[SUPPLIED DATA]

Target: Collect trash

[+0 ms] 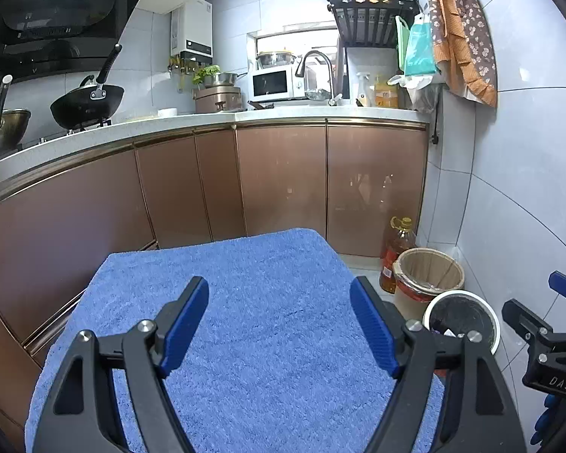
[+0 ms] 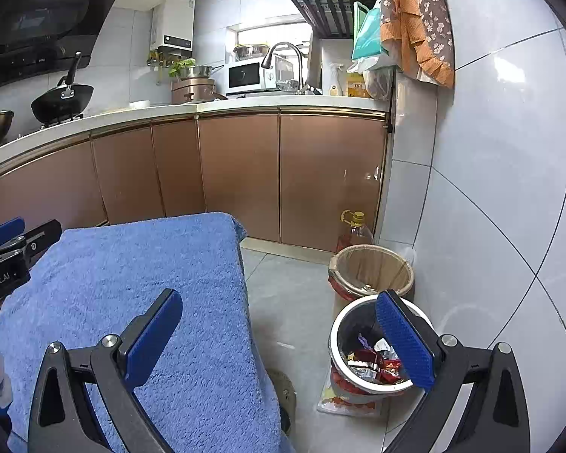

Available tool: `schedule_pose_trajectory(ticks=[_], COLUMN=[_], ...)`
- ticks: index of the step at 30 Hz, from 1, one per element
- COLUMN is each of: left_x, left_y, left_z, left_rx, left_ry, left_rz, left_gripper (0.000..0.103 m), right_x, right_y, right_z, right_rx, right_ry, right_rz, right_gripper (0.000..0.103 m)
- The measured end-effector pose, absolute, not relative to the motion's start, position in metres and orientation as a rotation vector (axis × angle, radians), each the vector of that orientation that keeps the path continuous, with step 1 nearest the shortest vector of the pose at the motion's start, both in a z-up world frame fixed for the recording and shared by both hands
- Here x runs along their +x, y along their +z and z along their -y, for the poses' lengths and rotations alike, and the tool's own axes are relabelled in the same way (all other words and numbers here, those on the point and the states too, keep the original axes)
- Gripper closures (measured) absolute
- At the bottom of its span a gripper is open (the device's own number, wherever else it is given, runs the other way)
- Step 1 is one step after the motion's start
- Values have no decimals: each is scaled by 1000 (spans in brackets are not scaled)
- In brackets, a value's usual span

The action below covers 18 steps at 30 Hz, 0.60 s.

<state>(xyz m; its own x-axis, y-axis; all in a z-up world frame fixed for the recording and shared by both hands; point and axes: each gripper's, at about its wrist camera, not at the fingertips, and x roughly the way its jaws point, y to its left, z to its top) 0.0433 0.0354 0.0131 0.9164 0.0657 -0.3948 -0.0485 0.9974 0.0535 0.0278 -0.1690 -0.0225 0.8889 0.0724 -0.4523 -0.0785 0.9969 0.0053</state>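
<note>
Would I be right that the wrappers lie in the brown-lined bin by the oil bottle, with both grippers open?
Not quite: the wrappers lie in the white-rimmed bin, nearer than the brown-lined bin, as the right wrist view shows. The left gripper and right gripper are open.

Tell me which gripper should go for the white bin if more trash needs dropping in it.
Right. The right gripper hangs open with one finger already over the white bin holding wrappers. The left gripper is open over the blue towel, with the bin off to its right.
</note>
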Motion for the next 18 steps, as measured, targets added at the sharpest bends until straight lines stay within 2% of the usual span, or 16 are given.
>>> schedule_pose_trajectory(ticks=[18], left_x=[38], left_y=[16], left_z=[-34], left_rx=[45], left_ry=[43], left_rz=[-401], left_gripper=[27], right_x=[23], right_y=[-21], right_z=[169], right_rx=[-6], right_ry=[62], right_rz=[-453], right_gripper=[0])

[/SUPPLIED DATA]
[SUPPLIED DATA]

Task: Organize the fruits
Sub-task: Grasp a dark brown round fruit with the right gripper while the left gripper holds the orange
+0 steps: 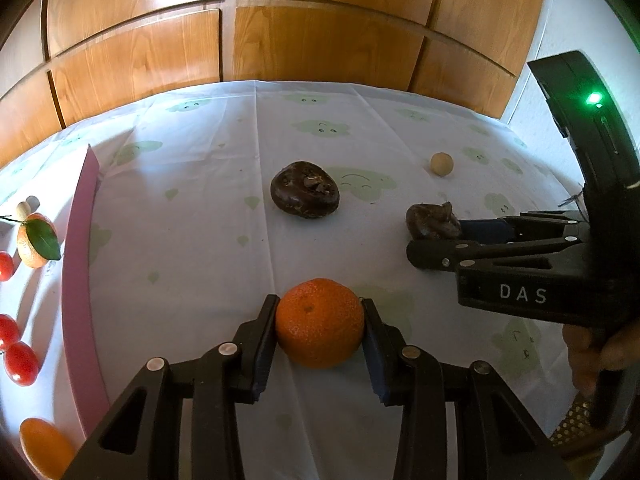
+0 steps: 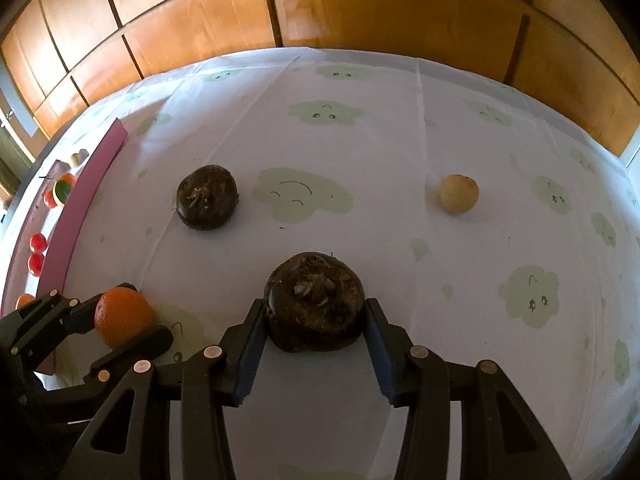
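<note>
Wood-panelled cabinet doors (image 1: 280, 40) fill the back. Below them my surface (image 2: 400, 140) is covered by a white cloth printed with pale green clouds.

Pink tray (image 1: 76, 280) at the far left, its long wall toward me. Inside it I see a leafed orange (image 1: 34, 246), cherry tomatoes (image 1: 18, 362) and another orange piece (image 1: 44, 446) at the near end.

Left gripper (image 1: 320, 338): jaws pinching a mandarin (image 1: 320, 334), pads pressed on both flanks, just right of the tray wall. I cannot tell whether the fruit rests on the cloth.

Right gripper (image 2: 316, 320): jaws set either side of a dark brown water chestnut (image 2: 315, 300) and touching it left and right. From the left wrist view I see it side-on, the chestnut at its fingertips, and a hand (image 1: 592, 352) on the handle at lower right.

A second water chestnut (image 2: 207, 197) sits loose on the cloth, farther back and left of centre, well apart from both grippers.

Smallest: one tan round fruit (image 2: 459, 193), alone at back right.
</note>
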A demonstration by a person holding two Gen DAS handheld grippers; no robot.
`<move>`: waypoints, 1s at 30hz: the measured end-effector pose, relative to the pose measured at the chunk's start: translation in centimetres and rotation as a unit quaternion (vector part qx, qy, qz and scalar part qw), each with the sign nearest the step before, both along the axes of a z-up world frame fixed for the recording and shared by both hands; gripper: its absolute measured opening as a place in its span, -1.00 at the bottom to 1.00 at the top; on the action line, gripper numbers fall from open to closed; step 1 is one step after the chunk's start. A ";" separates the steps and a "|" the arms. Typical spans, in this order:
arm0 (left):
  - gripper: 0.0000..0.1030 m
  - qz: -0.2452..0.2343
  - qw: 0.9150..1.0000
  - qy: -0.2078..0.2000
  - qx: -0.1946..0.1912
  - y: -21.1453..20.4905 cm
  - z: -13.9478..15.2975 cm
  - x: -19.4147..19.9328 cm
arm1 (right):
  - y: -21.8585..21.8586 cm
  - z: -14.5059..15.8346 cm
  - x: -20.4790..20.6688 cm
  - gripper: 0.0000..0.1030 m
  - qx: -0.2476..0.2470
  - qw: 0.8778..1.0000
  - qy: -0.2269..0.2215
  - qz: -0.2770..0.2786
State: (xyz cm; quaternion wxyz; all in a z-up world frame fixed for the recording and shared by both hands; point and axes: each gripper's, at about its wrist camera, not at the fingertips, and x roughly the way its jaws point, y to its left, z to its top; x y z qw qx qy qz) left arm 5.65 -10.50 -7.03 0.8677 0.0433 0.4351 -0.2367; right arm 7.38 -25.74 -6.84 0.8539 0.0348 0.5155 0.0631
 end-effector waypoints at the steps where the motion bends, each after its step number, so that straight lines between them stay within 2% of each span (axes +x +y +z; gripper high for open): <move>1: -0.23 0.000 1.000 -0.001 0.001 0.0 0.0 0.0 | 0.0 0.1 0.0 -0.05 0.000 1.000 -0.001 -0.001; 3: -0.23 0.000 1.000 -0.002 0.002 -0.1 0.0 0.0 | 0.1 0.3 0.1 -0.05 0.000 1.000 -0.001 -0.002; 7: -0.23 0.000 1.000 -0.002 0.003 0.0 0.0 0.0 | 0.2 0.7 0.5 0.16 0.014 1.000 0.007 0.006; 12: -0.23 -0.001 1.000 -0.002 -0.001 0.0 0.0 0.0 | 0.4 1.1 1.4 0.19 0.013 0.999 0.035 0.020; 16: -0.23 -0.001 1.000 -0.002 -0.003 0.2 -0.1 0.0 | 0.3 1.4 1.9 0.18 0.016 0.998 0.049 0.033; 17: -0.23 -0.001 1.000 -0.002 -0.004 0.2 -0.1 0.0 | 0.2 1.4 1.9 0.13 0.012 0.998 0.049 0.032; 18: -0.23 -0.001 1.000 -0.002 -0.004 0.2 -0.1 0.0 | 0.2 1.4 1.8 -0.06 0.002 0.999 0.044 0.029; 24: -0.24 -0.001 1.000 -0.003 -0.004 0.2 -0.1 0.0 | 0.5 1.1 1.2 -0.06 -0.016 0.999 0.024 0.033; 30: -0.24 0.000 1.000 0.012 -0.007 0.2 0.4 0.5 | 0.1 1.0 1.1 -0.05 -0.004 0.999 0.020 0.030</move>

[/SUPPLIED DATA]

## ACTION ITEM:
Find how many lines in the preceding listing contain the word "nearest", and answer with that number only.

## EXERCISE ANSWER:
2